■ **Task directions**: For the entries below, say how many lines include the word "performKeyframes" and add nothing else.

■ **Task data**:
◆ ◆ ◆ ◆ ◆ ◆ ◆

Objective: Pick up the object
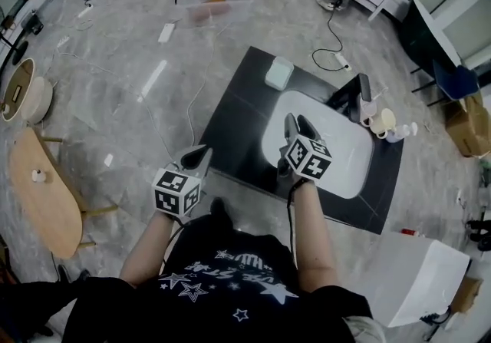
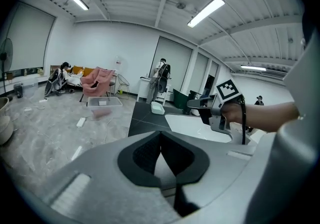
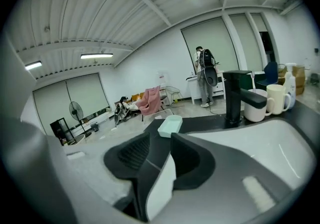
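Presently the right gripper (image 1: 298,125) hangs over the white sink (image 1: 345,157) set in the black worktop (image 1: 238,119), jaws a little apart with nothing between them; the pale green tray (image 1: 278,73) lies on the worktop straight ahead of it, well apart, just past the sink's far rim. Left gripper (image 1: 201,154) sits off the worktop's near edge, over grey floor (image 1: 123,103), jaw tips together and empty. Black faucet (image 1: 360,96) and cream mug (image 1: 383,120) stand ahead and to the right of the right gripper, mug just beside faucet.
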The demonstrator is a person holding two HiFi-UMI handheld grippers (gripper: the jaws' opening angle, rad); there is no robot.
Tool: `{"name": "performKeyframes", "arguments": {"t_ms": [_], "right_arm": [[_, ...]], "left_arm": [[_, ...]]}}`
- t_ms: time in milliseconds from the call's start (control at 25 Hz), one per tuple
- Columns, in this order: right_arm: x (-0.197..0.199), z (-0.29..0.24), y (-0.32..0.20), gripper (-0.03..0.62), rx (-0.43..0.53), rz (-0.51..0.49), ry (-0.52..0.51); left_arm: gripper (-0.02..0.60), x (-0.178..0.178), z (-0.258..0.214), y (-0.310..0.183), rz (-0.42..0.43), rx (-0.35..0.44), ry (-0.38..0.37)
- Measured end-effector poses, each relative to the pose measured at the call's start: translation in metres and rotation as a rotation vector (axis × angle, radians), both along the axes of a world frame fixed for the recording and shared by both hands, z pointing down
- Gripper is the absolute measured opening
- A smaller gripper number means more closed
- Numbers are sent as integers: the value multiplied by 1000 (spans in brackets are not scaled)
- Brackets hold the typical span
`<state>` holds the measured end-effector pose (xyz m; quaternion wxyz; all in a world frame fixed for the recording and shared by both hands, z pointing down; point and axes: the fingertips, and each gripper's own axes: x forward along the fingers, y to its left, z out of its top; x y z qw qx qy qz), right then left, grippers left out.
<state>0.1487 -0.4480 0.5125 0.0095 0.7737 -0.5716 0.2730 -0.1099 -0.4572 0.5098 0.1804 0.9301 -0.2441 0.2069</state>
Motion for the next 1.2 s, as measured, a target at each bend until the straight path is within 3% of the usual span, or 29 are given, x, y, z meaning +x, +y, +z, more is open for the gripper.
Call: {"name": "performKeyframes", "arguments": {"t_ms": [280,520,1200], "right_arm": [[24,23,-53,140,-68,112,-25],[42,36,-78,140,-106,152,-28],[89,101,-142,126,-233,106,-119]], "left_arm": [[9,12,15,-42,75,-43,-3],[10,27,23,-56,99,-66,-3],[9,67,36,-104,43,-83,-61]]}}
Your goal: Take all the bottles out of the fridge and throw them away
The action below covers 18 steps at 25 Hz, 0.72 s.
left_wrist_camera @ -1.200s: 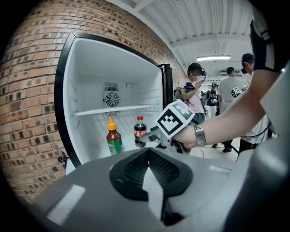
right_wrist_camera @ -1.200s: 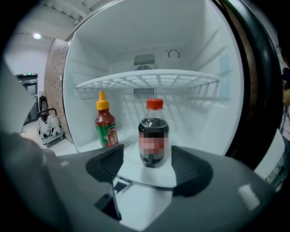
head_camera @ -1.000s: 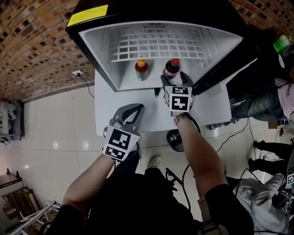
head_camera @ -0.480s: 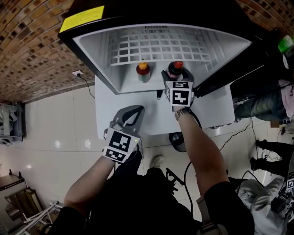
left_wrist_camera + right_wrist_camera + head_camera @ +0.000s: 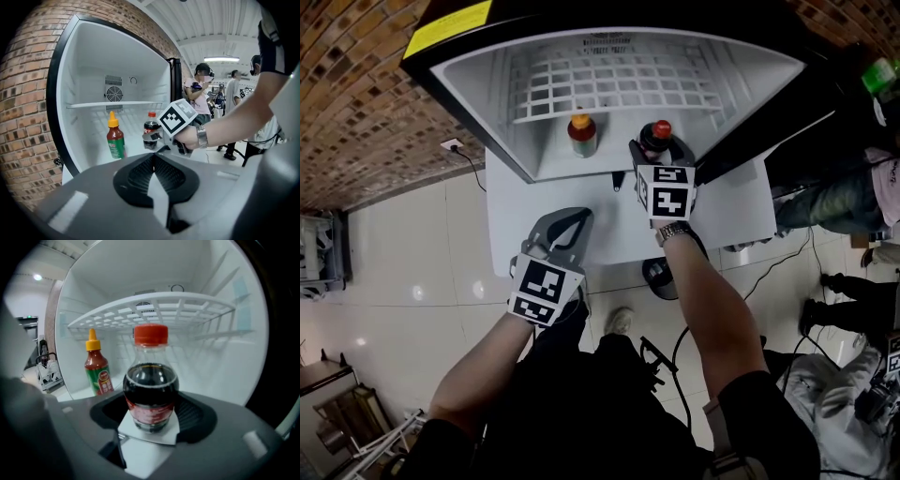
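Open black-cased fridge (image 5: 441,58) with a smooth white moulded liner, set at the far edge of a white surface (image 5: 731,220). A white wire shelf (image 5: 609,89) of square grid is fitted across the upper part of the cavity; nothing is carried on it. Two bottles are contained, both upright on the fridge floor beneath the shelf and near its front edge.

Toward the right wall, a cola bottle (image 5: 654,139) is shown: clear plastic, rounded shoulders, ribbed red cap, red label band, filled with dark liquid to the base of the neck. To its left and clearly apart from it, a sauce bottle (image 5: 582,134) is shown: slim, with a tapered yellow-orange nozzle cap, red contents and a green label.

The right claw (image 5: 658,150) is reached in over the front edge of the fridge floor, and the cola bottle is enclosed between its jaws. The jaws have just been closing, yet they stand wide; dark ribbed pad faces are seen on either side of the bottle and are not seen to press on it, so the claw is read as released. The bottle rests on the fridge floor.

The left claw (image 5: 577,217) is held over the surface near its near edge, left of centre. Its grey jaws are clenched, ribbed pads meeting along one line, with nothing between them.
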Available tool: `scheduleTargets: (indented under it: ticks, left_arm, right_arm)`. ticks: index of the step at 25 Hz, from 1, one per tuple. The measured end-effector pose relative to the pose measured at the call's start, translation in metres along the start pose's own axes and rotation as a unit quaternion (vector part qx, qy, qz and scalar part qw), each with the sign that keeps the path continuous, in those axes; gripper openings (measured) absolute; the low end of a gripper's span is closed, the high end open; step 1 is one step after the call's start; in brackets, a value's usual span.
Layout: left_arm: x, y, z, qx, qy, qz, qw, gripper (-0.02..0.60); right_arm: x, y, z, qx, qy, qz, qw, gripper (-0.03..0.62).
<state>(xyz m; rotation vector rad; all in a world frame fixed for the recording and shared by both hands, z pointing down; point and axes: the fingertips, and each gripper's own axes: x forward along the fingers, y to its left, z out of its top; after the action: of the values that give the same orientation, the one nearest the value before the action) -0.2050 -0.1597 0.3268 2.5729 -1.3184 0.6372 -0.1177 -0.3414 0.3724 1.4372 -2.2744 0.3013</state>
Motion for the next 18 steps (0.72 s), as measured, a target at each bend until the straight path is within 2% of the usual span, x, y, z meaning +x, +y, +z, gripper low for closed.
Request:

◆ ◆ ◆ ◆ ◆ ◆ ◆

■ **Answer section**: 2